- **EXERCISE BRIEF**:
Your answer should be the lines of the material that include the word "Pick".

- **RECORDS PROVIDED**:
=-=-=-=-=

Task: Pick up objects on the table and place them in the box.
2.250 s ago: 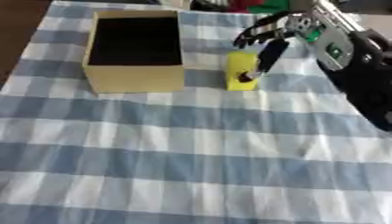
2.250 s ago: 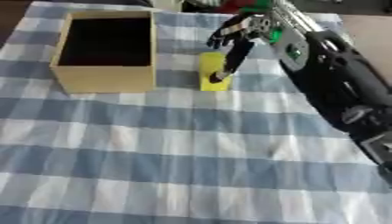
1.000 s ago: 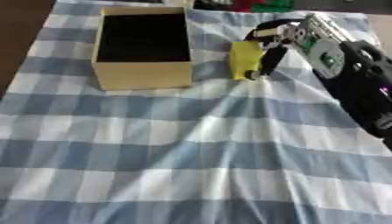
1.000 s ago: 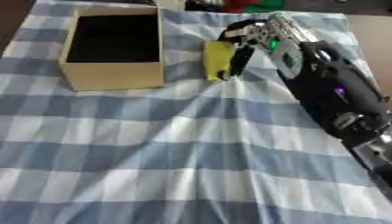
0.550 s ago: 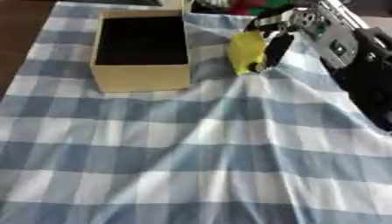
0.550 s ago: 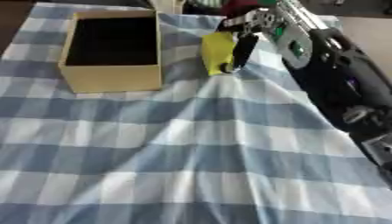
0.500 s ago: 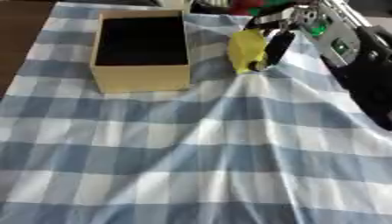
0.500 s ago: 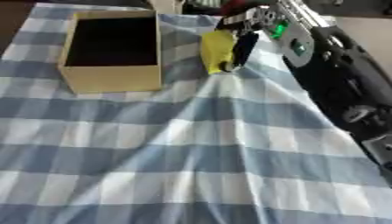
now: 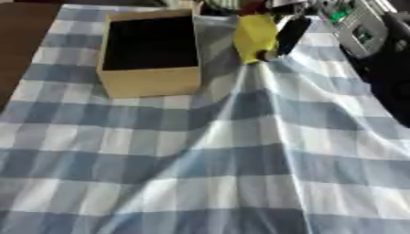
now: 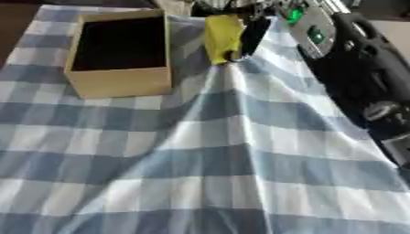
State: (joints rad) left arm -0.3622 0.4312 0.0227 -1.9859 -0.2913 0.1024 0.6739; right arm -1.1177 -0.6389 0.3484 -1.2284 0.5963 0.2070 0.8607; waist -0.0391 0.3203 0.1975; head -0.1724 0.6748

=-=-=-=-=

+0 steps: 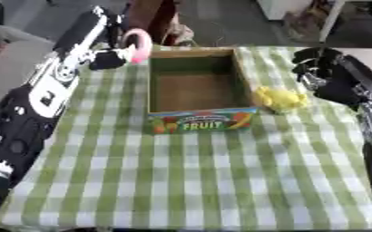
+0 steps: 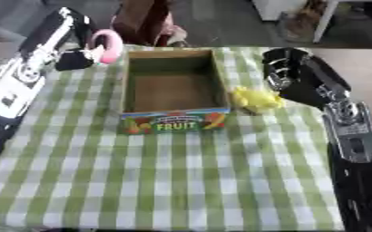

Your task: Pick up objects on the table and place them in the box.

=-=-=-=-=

- **SOLUTION TO THIS TASK**:
Task: Pick up objects on the table and place them in the box.
Your task: Pick up objects on the table and place them in the box.

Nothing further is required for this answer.